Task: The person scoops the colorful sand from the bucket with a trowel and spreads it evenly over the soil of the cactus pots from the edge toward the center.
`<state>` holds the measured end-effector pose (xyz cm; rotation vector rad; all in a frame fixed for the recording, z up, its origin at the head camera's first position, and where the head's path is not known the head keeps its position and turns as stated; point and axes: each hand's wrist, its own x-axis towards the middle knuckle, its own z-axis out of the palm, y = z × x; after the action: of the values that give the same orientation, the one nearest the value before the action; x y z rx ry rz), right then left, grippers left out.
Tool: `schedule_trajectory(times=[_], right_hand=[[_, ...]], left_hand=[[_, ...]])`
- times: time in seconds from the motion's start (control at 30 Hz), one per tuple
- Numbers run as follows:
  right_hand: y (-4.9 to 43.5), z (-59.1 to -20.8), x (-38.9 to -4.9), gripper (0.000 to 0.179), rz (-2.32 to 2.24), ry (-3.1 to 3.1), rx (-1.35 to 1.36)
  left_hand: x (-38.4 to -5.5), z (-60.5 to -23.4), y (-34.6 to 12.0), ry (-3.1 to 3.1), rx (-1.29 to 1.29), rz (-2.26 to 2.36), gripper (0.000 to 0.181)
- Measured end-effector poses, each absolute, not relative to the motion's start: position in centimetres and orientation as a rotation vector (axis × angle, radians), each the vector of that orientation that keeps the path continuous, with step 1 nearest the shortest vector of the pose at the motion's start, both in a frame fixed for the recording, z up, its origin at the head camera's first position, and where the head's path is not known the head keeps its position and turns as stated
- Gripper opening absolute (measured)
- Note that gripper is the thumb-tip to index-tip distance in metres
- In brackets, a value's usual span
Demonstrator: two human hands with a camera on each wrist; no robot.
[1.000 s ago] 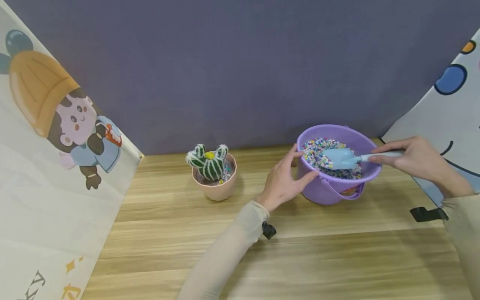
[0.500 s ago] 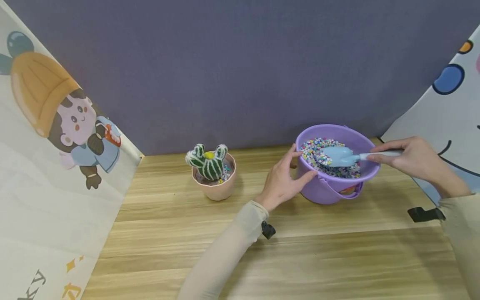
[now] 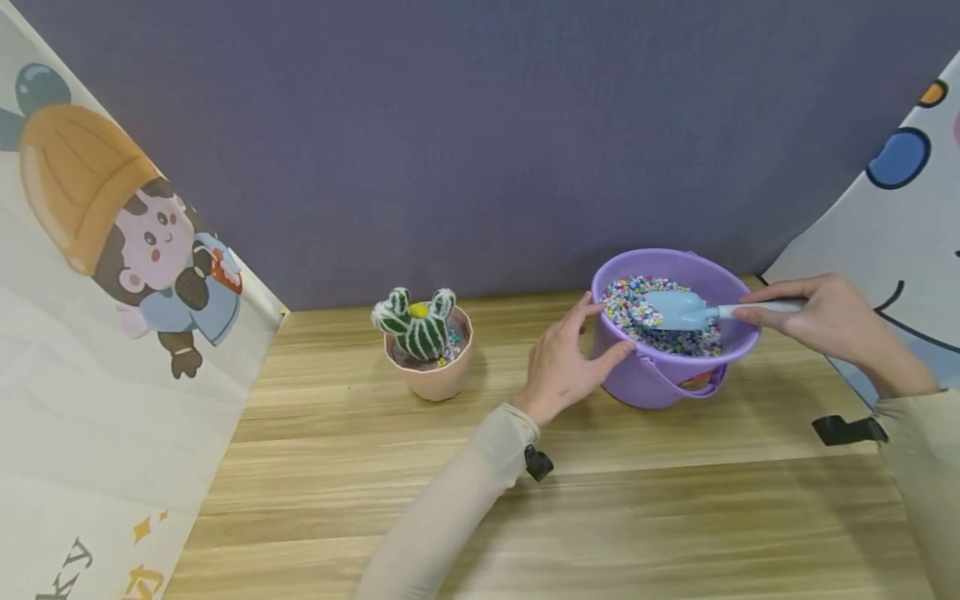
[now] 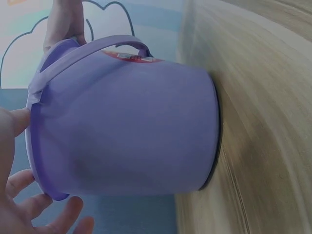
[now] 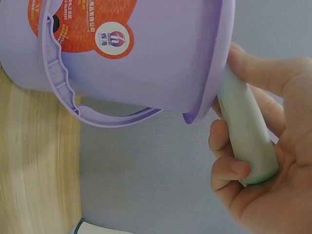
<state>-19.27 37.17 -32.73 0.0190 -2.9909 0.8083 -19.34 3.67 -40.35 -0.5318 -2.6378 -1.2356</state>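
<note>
A purple bucket stands at the right of the table, partly filled with small multicoloured beads. My right hand grips the pale handle of a light blue trowel. Its blade lies over the beads inside the bucket, with some beads at its tip. In the right wrist view, fingers and thumb wrap around the trowel handle beside the bucket rim. My left hand rests on the bucket's left rim, thumb and fingers spread apart. The left wrist view shows those fingertips touching the rim.
A pink pot with a fuzzy green cactus stands left of the bucket. Some beads lie in the pot. A dark grey panel rises behind the wooden table, with printed panels on both sides.
The trowel blade has shifted slightly toward the back of the bucket and changed its tilt a little. My left hand, the bucket and the pot have stayed in place.
</note>
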Motion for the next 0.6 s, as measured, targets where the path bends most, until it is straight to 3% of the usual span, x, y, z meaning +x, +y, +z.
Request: schedule_trajectory(times=[0.6], right_hand=[[36.0,-32.0,-18.8,0.055,0.860,-2.954,0.018]], left_hand=[[-18.9,-40.7,2.9,-2.576,-0.572,-1.339,0.064]])
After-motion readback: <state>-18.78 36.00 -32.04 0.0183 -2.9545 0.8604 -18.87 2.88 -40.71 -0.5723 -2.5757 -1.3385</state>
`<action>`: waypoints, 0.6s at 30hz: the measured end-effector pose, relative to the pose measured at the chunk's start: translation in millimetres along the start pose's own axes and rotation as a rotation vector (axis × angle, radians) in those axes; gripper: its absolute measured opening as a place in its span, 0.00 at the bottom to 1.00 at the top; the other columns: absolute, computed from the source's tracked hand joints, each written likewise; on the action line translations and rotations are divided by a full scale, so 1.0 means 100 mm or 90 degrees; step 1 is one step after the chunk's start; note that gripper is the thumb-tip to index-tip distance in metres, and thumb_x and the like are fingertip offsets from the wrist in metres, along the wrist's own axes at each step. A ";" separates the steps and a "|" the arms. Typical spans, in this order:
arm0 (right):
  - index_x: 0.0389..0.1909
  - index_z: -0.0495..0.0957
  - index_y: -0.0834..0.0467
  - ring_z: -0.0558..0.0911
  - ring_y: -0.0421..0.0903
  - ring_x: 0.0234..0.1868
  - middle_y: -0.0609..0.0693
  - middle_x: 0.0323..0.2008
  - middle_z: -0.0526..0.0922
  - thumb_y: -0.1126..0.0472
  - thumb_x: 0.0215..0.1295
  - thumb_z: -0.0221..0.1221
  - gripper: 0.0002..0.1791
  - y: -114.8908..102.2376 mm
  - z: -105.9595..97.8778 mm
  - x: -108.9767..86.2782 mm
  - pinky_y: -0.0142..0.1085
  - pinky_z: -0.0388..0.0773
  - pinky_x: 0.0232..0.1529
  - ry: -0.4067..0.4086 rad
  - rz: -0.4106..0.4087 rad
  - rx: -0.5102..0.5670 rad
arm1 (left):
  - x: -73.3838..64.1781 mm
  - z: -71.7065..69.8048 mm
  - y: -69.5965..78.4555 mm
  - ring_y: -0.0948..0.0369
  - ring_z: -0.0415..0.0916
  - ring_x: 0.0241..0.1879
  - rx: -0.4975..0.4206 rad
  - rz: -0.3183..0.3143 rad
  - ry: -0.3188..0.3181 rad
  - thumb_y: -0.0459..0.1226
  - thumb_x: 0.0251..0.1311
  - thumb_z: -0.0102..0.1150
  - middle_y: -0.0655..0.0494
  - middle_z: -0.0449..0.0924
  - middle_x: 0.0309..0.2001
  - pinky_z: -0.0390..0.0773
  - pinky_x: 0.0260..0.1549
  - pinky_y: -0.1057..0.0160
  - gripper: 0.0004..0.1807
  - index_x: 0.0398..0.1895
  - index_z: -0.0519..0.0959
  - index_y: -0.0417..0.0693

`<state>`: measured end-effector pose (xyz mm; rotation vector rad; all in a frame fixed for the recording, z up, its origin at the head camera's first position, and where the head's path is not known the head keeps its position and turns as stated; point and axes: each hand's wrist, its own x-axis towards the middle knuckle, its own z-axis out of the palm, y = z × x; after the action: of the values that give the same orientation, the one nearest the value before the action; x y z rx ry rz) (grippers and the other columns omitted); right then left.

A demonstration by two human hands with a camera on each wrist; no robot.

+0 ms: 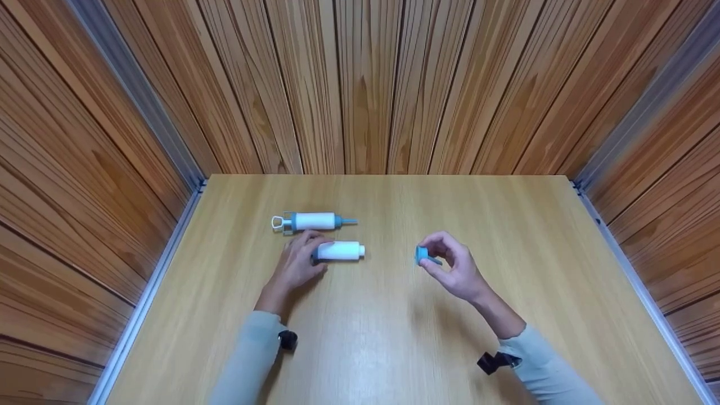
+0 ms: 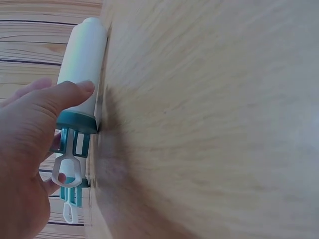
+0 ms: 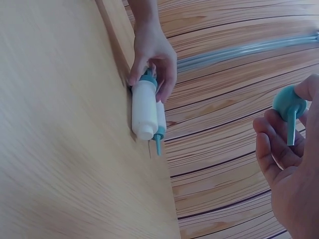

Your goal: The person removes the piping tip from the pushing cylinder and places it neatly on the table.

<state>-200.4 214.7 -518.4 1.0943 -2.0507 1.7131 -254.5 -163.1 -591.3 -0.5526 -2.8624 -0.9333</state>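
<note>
My left hand (image 1: 296, 260) grips a white syringe barrel (image 1: 341, 251) lying on the table, near its teal collar (image 2: 77, 121). A white ring-ended plunger handle (image 2: 67, 169) sticks out past that collar in the left wrist view. The barrel's other end shows a bare white neck (image 3: 145, 134). To the right and apart from it, my right hand (image 1: 454, 270) pinches a teal nozzle cap (image 1: 422, 255) between thumb and fingers, above the table. In the right wrist view the cap's thin spout (image 3: 291, 129) points downward.
Just behind the left hand lies a second syringe (image 1: 315, 220), with a teal nozzle (image 1: 346, 221) on its right end. The wooden table (image 1: 371, 337) has metal rails (image 1: 635, 292) at its sides and plank walls (image 1: 365, 90) around it.
</note>
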 end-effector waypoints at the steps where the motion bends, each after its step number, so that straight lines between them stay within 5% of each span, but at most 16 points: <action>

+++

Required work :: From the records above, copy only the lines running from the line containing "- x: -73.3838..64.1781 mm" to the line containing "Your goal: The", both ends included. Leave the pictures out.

Answer for this exercise ::
  - x: -73.3838..64.1781 mm
  - z: -71.7065..69.8048 mm
  - y: -69.5965..78.4555 mm
  - ring_y: -0.0948..0.0369
  - ring_z: -0.0415..0.0916
  - ring_x: 0.0241..0.1879
  - rx: -0.4975..0.4206 rad
  - rz: -0.3183..0.3143 rad
  - ry: -0.3188..0.3181 rad
  - thumb_y: -0.0459..0.1226
  - thumb_x: 0.0251..0.1311
  - thumb_z: -0.0102..0.1150
  - middle_y: -0.0655..0.0494
  - middle_z: -0.0449..0.0924
  - middle_x: 0.0309..0.2001
  - pinky_z: -0.0390..0.0773
  - pinky_x: 0.0260..0.1549
  - pinky_y: -0.1057..0.0160
  - gripper: 0.0004..0.1807
  - index_x: 0.0398..0.1895
  - index_z: -0.0519..0.0959
  - index_y: -0.0417..0.0693

`<state>`: measured end-effector pose (xyz mm; rotation vector rad; all in a frame fixed for the recording, z up, its origin at the head camera's first position, and where the head's path is not known the head keeps its position and turns as stated; point and axes: each hand's wrist, its own x-axis towards the middle knuckle, its own z-axis out of the palm, y = z × x; after the action: of the values that give the same orientation, the one nearest the value before the action; x y z rx ry rz) (grippers and the other columns omitted); right then left.

A demonstration by two human hands with a camera on each wrist; no robot.

+0 ms: 
+0 ms: 
+0 ms: 

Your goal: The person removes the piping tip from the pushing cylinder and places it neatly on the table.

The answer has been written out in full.